Your assignment:
From the first line down to the one containing "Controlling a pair", reproduce the entries below exactly and leave out the pictures.

=== Begin Enclosure ===

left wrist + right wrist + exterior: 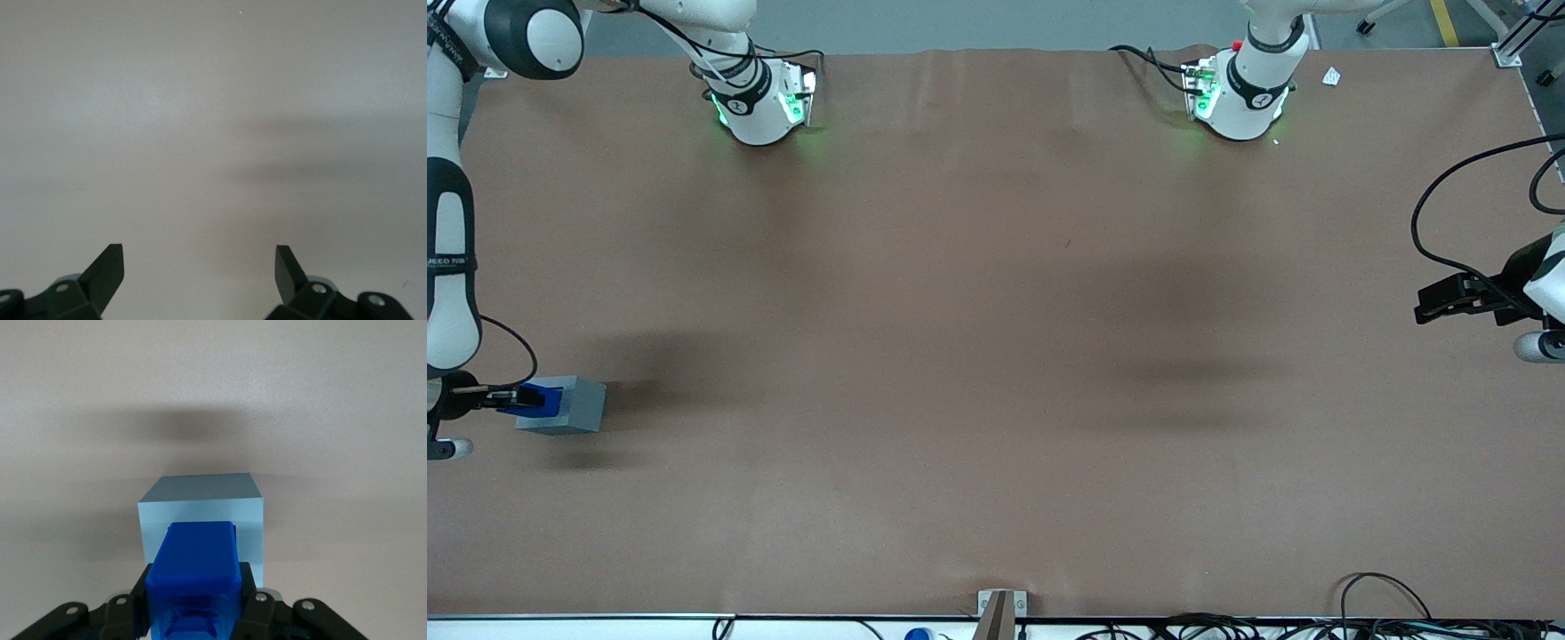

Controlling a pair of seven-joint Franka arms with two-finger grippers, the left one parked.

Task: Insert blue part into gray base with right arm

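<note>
One blue part (195,563) is pinched between the two black fingers (257,603) of the gripper (503,400), which squeezes it from both sides. The gripper sits low over the brown table (996,356), right at the working arm's end of it. The right arm (449,267) reaches down along that edge of the table to get there.

The front end of the blue part is poking into the square hole in the gray base (200,510) (the two are touching). The rest of the blue part sticks out of the hole toward the gripper. The gray base (569,404) stands flat on the table, just beside the gripper, with a dark shadow next to it.
</note>
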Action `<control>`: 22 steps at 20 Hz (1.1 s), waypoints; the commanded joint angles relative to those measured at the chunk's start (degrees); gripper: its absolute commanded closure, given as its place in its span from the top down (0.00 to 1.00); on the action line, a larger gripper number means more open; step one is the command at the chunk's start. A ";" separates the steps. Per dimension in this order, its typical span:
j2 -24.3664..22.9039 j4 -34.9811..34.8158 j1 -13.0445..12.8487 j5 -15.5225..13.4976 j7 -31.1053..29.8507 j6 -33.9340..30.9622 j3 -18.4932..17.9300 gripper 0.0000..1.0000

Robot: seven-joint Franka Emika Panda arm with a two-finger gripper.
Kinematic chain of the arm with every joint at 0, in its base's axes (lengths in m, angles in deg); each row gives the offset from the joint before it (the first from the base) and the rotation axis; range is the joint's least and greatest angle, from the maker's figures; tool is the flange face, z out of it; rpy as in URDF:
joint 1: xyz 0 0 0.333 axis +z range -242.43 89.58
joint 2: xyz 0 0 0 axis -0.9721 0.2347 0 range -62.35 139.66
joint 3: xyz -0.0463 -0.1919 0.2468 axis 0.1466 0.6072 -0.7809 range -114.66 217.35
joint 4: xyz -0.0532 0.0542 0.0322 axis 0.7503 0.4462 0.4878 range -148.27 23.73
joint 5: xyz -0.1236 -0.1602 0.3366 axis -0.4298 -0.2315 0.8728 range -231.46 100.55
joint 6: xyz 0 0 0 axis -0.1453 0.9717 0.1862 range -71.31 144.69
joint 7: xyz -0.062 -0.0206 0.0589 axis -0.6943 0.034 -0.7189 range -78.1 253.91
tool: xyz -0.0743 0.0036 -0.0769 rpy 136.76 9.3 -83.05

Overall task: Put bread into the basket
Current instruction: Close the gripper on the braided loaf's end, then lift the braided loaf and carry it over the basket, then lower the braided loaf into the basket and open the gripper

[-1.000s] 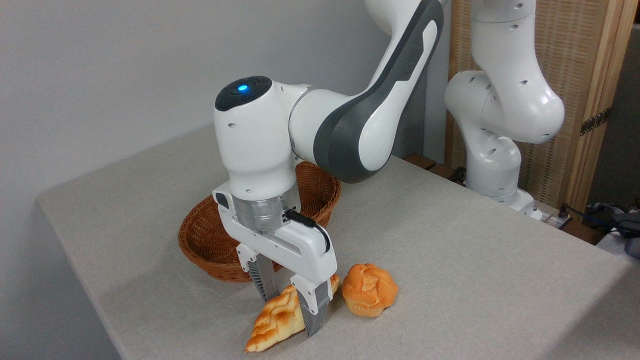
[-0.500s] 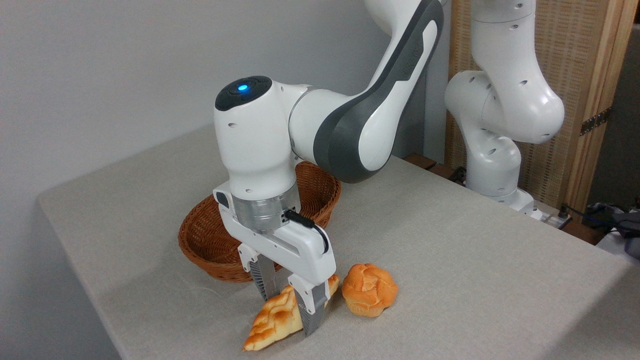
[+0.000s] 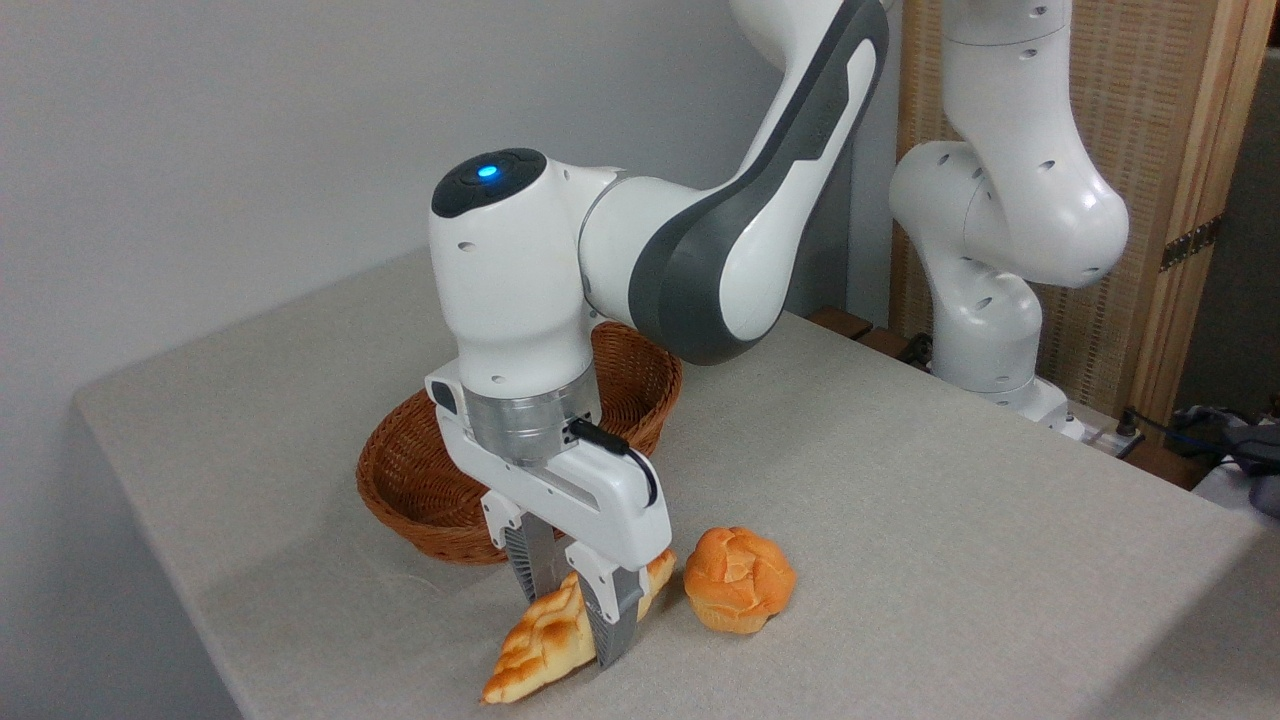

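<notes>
Gray cloth covers the table [image 3: 900, 520]. Bread [image 3: 535, 650] is pinched by the gripper [image 3: 572, 610], beside the basket [image 3: 410, 480].

A small round orange bun [image 3: 739, 579] with a cracked, lumpy top sits upright on the counter [image 3: 900, 520], just to the right of the hand [image 3: 570, 612] and at about its fingertip height. The counter is covered in a plain beige cloth that runs out on every side of the hand. Far to the hand's upper right stands a woven wooden-framed screen [image 3: 1150, 200]. Dark cables [image 3: 1215, 425] lie beyond the counter's right edge, well apart from the hand.
</notes>
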 commanded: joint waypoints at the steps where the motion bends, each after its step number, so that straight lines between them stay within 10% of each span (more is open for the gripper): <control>1: -1.17 0.55 0.01 -1.88 0.88 1.25 -2.38 0.49; 11: -4.77 14.87 -0.61 -7.23 -0.08 -16.31 -2.82 0.49; 18: -6.72 15.41 -2.18 -11.02 -7.81 -23.10 8.51 0.53; 22: -4.17 14.09 -5.26 -11.11 -7.82 -23.01 9.13 0.54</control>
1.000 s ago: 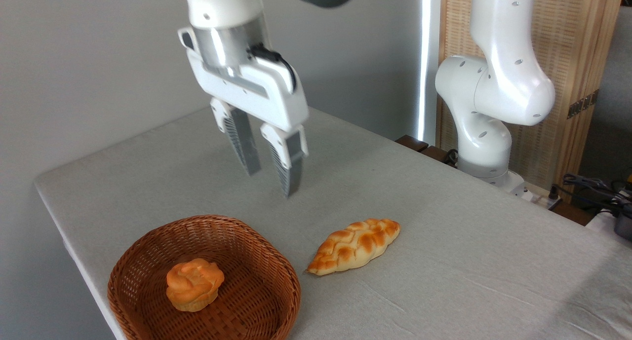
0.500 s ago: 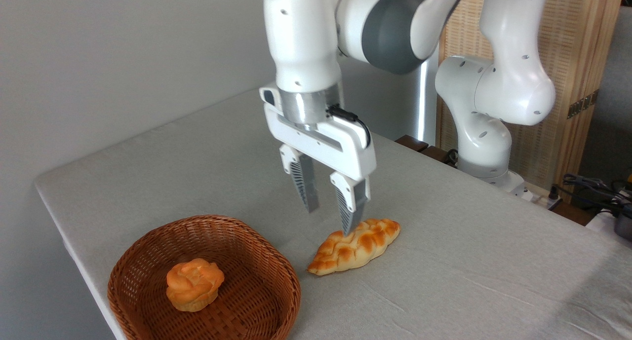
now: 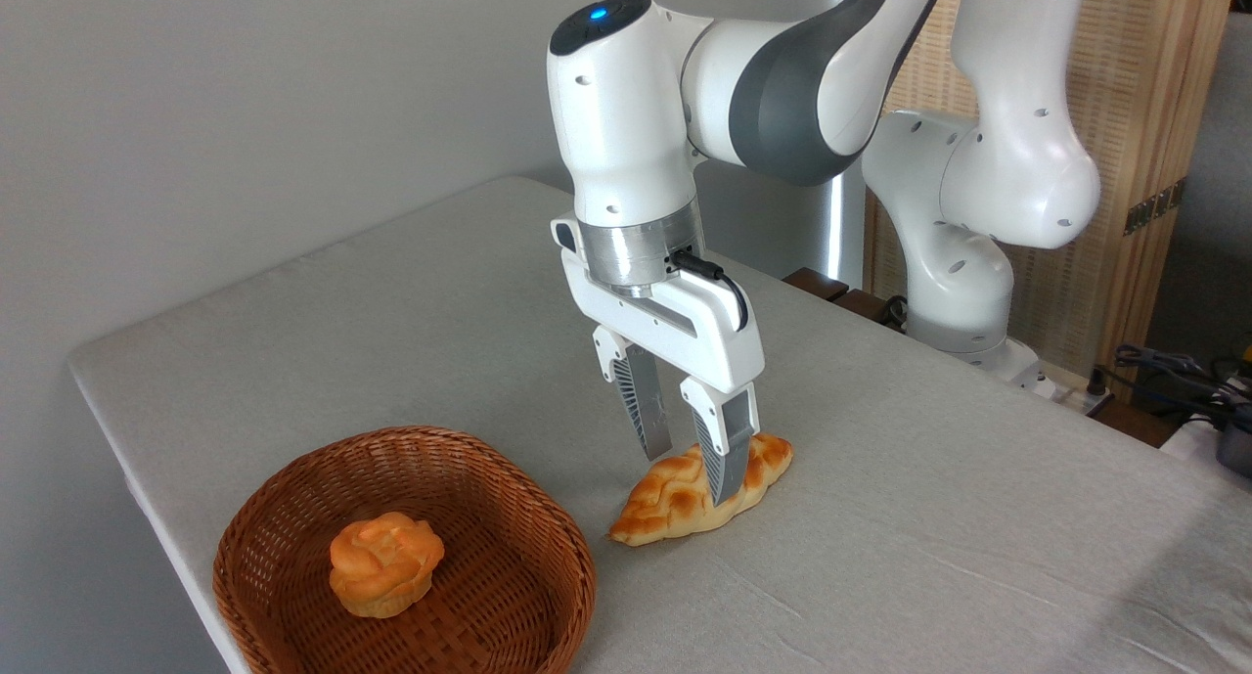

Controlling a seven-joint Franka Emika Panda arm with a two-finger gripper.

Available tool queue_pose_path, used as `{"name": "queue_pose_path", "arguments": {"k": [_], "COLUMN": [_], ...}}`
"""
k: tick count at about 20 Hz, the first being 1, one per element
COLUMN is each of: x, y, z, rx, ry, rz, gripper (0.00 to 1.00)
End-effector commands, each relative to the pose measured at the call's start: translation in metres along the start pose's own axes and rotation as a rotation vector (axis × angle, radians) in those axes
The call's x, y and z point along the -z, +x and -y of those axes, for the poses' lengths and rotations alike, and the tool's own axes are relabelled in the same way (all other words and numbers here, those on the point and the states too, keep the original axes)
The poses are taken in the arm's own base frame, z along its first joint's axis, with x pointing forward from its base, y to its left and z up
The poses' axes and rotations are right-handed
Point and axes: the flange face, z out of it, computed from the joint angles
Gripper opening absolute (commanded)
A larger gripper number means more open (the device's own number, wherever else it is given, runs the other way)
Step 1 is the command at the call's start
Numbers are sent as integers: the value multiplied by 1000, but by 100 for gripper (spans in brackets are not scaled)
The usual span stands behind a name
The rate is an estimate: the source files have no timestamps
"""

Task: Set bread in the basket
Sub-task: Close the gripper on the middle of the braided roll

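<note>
Bread: elongated braided loaf, pointed at both ends, golden-brown crust with pale cream seams. Lies flat on the grey table, just right of the basket, not touching its rim; long axis runs from lower left to upper right.

Gripper: pointing down over the loaf's middle, jaws open, one finger on each side of the loaf. Near finger overlaps the front of the crust; far finger tip is behind the loaf. Cannot tell whether either pad presses on the bread. Loaf not lifted.

Basket: round, shallow, reddish-brown wicker, at the table's front left corner. Holds one small orange rose-shaped bun.
</note>
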Motion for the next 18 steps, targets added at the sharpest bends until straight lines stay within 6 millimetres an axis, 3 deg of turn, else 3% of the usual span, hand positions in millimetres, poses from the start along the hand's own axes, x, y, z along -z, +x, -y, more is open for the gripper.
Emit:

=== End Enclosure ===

Answer to this exercise:
left wrist + right wrist + exterior: 

Controlling a pair of seven-joint Franka arms with two-finger grippers, the left one parked.

The answer given is complete.